SCODE Word Embeddings using Substitute Words##

This repository provides a tool to induce word vectors using substitute words. Using this repository you can:

Generate word-type embeddings described in [1,3,4]
Generate word-token embeddings described in [2,5]

[1]. Learning Syntactic Categories Using Paradigmatic Representations of Word Context, In Proceedings of the 2012 Conference on Empirical Methods in Natural Language Processing (EMNLP-CONLL 2012), Jeju, Korea, July. Association for Computational Linguistics, Paper, Presentation & Code, bib.
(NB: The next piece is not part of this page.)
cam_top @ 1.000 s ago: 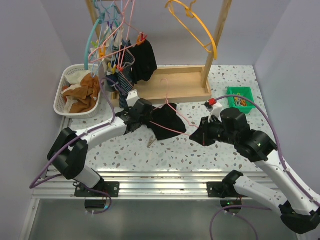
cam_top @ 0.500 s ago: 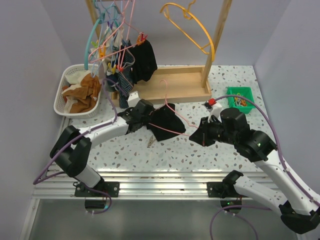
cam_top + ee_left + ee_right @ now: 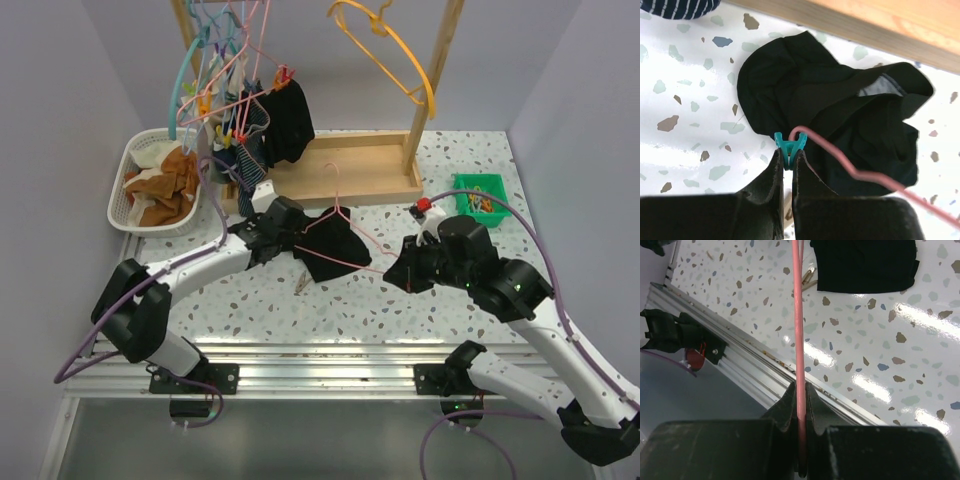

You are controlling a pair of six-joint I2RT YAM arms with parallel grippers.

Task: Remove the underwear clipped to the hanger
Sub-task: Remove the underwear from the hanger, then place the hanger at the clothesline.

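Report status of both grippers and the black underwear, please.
Left gripper shut on teal clip. Right gripper shut on pink hanger. Underwear lies on table, clip at its edge. Loose peg nearby.

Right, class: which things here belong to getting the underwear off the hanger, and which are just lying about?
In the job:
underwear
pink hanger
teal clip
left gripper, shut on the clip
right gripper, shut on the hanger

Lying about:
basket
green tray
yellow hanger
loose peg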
[2]. Word Context and Token Representations from Paradigmatic Relations and Their Application to Part-of-Speech Induction, Paper & Presentation

[3]. The AI-KU System at the SPMRL 2013 Shared Task : Unsupervised Features for Dependency Parsing, In Proceedings of the Fourth Workshop on Statistical Parsing of Morphologically-Rich Languages, pp 78--85, Seattle, Washington, USA, October. Association for Computational Linguistics, Paper, Word Embeddings, bib

[4] Substitute Based SCODE Word Embeddings in Supervised NLP Tasks, Word Vectors For 7 Languages, bib

Other Word Vectors

Here is a list of other word vectors :

Turian, Word representations: A simple and general method for semi-supervised learning
Dhillon, Multi-View Learning of Word Embeddings via CCA
Mikolov, Recurrent neural network based language model
Mikolov, Efficient Estimation of Word Representations in Vector Space
Huang, Improving Word Representations Via Global Context And Multiple Word Prototypes
Stratos, A Spectral Algorithm for Learning Class-Based n-gram Models of Natural Language
Yogatama, Learning Word Representations with Hierarchical Sparse Coding
Faruqui, Improving Vector Space Word Representations Using Multilingual Correlation
Lebret, Word Embeddings through Hellinger PCA

Semi-Supervised Word Vectors

Below is a list of word vectors using dependency pairs for inducing representations.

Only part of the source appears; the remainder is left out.